I dunno. (amateurist), Tuesday, 24 February 2015 23:00 (nine years ago) link

Who's to blame - the snake oils sellers, or the dopes that write reviews like this?

schwantz, Tuesday, 24 February 2015 23:01 (nine years ago) link

the mere fact that there are so many different-sounding cables

you can buy your hair if it won't grow (Sufjan Grafton), Tuesday, 24 February 2015 23:45 (nine years ago) link

these dudes will always ignore the faults inherent in the final stage of the receiver of these tests, i.e. their own stupid heads

you can buy your hair if it won't grow (Sufjan Grafton), Tuesday, 24 February 2015 23:47 (nine years ago) link

Perhaps I’m old school for thinking that the job of an audio cable is to pass a signal from A to B without manipulating it or losing some part of it along the way.

stately, plump buck angel (silby), Wednesday, 25 February 2015 02:18 (nine years ago) link

I ask again: do audiophiles actually enjoy music?

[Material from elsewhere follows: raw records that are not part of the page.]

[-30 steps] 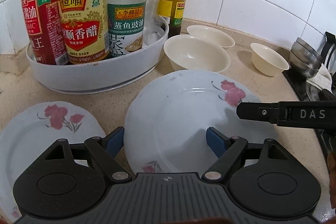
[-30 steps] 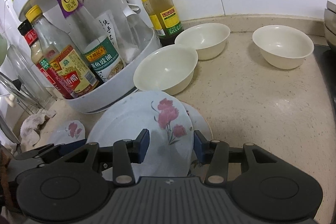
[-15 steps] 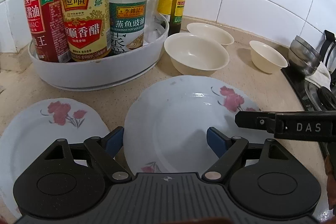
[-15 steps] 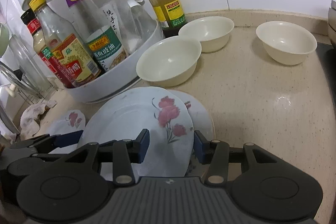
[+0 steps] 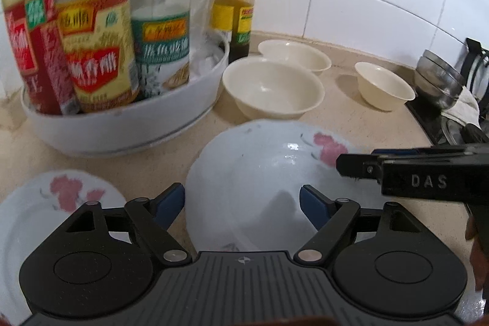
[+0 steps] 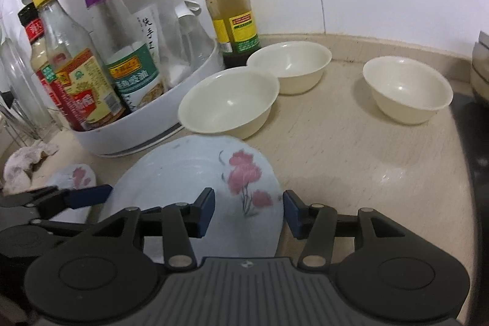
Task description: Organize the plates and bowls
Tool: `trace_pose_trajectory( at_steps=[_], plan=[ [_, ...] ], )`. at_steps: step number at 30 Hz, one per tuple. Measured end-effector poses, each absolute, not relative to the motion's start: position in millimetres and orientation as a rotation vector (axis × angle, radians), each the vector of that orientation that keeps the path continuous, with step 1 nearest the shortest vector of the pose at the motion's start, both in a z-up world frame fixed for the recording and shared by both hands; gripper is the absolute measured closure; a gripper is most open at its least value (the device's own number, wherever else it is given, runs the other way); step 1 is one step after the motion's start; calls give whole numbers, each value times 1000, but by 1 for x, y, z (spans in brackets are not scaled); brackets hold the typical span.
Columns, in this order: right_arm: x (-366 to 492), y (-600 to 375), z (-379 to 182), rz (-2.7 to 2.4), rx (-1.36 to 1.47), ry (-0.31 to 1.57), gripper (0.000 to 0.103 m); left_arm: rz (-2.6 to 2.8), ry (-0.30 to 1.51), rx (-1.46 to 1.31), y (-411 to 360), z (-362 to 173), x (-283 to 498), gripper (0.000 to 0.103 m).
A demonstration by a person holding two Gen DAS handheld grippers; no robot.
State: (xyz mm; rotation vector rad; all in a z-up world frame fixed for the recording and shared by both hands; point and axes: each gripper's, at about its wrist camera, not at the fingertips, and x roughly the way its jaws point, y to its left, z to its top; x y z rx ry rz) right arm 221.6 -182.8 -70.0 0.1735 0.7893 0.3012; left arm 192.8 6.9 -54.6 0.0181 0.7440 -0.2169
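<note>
A large white plate with pink flowers (image 5: 259,173) lies on the counter under both grippers; it also shows in the right wrist view (image 6: 195,179). My left gripper (image 5: 243,203) is open, its blue pads either side of the plate's near-left part. My right gripper (image 6: 248,214) is open over the plate's right rim, and its finger (image 5: 412,173) reaches in from the right in the left wrist view. A second flowered plate (image 5: 45,213) lies to the left, also visible in the right wrist view (image 6: 75,177). Three cream bowls (image 6: 229,106) (image 6: 290,64) (image 6: 408,89) stand behind.
A white round rack (image 5: 122,124) of sauce bottles stands at the back left, a green-capped bottle (image 6: 227,5) beside it. Steel bowls (image 5: 440,81) and a stove edge are at the right. A crumpled cloth (image 6: 21,164) lies at the far left. Tiled wall behind.
Both grippers have drawn back slightly and the view has shifted; the right gripper's finger now sits lower over the plate's right rim. Both grippers stay open and the plates stay put.
</note>
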Motion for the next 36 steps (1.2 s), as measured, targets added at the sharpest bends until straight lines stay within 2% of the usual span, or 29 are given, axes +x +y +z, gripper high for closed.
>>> trace_pose_trajectory(
  at_steps=[5,18,24,27,36],
  plan=[
    [222,-193,-64,284,177,737,53,-193,722,49,13,-49,197,15],
    [214,-209,-77,259,241,794,51,-300,854,12,8,-65,224,13],
    [211,-209,-81,285,269,827,51,-328,862,19,1,-67,216,11],
    [209,-209,-83,318,300,863,48,-357,863,27,-7,-66,208,16],
    [175,-233,-80,263,310,910,48,-442,879,56,-31,-68,188,15]
  ],
)
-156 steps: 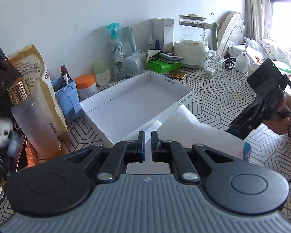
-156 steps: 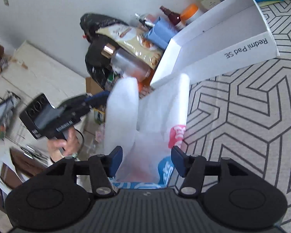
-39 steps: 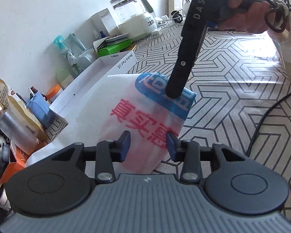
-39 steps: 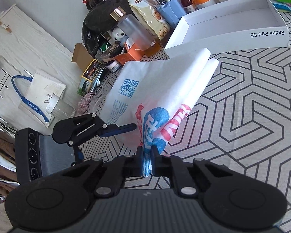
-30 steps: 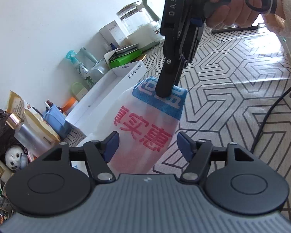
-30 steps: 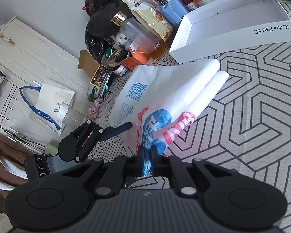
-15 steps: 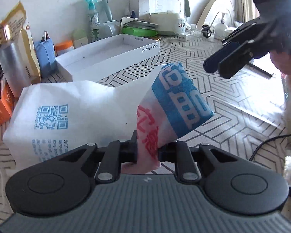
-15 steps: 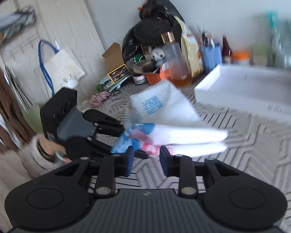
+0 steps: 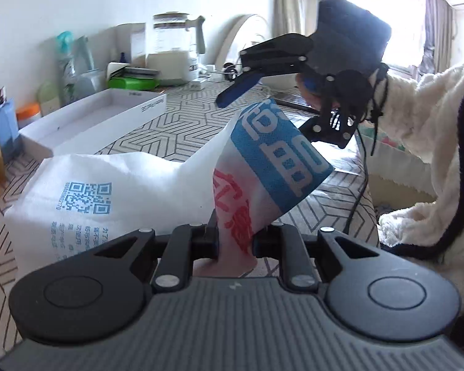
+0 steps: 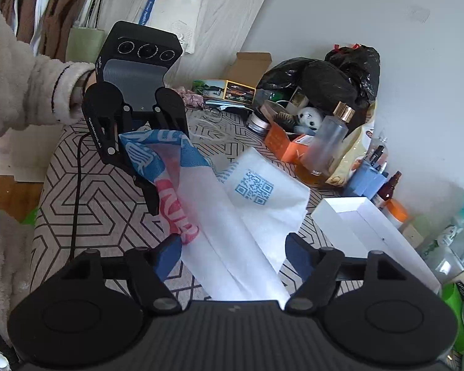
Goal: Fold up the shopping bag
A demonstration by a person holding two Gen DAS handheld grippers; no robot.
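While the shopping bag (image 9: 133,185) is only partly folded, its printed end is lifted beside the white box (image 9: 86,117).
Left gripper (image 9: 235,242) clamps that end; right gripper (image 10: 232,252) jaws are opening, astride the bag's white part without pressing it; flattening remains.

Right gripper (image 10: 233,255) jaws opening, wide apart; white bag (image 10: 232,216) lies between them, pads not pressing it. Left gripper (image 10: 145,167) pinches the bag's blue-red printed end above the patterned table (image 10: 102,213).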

stately, plump buck angel (silby), Wednesday, 25 February 2015 02:18 (nine years ago) link

yeah man, I own at least eight copies of Dark Side of the Moon

mh, Wednesday, 25 February 2015 02:20 (nine years ago) link

they probably listen to shit like jazz 78s like Buscemi's character in Ghost World and go "hmm yes the timbre of the original wax is coming through my $9,000 wires loud and clear"

stately, plump buck angel (silby), Wednesday, 25 February 2015 02:22 (nine years ago) link

naw I think the 78 people are a different stripe, but I defer to the old wax ilx contingent

mh, Wednesday, 25 February 2015 02:53 (nine years ago) link

ime those are not the same guys

Flow-through nonresident pass-through entity (los blue jeans), Wednesday, 25 February 2015 04:11 (nine years ago) link

maybe they are all enjoying something makes you think

hammer smashed nagls (mattresslessness), Wednesday, 25 February 2015 06:08 (nine years ago) link

jk audiophile types are obviously deluded bores

hammer smashed nagls (mattresslessness), Wednesday, 25 February 2015 06:14 (nine years ago) link

Audiophile dudes generally obsess over an odd lot of albums in my experience. Dark Side of the Moon (WALLY mastered versions only! Preferably UK!), Diana Krall, Mobile Fidelity shit, Miles Davis/other Van Gelder produced jazz albums... shit that's already well produced and would sound good on a 1985 Sears all-in-one, but they think it shows off their system.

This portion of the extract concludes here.